## HOW TO COMPLETE THIS TASK
Please copy every line of the material exactly.
^^^^^^^^^^^^^^^^
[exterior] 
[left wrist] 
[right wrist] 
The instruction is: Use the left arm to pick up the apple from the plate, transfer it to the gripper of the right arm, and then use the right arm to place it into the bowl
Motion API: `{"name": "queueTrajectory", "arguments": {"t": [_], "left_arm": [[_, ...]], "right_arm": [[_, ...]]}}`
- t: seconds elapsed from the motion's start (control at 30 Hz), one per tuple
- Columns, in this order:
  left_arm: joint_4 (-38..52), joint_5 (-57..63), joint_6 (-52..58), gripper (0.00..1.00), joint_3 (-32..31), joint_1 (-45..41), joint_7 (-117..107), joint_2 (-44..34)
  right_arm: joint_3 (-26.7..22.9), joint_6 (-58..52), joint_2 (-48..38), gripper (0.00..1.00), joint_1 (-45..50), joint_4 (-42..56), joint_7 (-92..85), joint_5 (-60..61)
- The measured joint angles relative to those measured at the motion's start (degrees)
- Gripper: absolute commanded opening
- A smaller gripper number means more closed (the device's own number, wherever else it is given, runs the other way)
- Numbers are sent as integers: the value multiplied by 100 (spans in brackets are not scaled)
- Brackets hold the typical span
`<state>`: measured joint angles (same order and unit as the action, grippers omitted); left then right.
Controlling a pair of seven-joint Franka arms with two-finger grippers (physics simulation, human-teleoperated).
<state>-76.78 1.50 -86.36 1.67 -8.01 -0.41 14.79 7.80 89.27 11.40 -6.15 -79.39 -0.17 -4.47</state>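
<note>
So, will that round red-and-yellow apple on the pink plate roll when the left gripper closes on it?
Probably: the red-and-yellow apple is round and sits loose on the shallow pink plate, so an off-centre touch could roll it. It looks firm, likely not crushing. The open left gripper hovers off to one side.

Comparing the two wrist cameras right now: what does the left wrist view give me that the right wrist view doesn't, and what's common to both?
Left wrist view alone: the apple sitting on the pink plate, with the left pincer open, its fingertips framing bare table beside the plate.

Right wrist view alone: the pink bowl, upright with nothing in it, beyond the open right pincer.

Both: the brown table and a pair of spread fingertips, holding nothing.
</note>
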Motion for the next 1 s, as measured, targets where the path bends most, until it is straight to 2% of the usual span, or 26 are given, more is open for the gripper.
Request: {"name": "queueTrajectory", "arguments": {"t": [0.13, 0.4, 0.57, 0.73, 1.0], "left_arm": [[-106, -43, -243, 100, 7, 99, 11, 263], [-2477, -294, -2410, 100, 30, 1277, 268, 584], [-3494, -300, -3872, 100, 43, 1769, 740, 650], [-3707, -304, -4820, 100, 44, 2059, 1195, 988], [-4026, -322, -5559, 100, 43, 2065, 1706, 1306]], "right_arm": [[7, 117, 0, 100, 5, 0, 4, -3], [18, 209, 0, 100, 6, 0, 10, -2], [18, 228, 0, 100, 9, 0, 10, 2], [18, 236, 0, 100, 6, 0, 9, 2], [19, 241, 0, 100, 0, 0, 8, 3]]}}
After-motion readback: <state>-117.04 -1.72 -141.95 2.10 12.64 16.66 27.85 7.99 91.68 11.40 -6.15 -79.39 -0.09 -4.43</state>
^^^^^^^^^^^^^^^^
## SOLUTION FOR THIS PROBLEM
[exterior] 
[left wrist] 
[right wrist] 
The instruction is: Use the left arm to pick up the apple from the plate, transfer it to the gripper of the right arm, and then use the right arm to place it into the bowl
Motion API: `{"name": "queueTrajectory", "arguments": {"t": [_], "left_arm": [[_, ...]], "right_arm": [[_, ...]]}}`
- t: seconds elapsed from the motion's start (control at 30 Hz), one per tuple
- Columns, in this order:
  left_arm: joint_4 (-38..52), joint_5 (-57..63), joint_6 (-52..58), gripper (0.00..1.00), joint_3 (-32..31), joint_1 (-45..41), joint_7 (-117..107), joint_2 (-44..34)
  right_arm: joint_3 (-26.7..22.9), joint_6 (-58..52), joint_2 (-48..38), gripper (0.00..1.00), joint_1 (-45..50), joint_4 (-42..56), joint_7 (-92..85), joint_5 (-60..61)
- The measured joint angles relative to those measured at the motion's start (degrees)
- Gripper: absolute commanded opening
- A smaller gripper number means more closed (the device's own number, wherever else it is given, runs the other way)
- Numbers are sent as integers: the value multiplied by 100 (spans in brackets are not scaled)
- Brackets hold the typical span
`<state>`: measured joint angles (same order and unit as the action, grippers omitted); left then right.
Controlling a pair of seven-joint Franka arms with two-finger grippers (physics simulation, human-teleoperated).
<state>-76.78 1.50 -86.36 1.67 -8.01 -0.41 14.79 7.80 89.27 11.40 -6.15 -79.39 -0.17 -4.47</state>
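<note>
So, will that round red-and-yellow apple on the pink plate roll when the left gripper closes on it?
Probably: the red-and-yellow apple is round and sits loose on the shallow pink plate, so an off-centre touch could roll it. It looks firm, likely not crushing. The open left gripper hovers off to one side.

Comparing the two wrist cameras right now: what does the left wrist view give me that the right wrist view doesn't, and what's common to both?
Left wrist view alone: the apple sitting on the pink plate, with the left pincer open, its fingertips framing bare table beside the plate.

Right wrist view alone: the pink bowl, upright with nothing in it, beyond the open right pincer.

Both: the brown table and a pair of spread fingertips, holding nothing.
</note>
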Motion for the next 1 s, as measured, targets where the path bends most, until it is straight to 2% of the usual span, or 26 are given, more is open for the gripper.
Request: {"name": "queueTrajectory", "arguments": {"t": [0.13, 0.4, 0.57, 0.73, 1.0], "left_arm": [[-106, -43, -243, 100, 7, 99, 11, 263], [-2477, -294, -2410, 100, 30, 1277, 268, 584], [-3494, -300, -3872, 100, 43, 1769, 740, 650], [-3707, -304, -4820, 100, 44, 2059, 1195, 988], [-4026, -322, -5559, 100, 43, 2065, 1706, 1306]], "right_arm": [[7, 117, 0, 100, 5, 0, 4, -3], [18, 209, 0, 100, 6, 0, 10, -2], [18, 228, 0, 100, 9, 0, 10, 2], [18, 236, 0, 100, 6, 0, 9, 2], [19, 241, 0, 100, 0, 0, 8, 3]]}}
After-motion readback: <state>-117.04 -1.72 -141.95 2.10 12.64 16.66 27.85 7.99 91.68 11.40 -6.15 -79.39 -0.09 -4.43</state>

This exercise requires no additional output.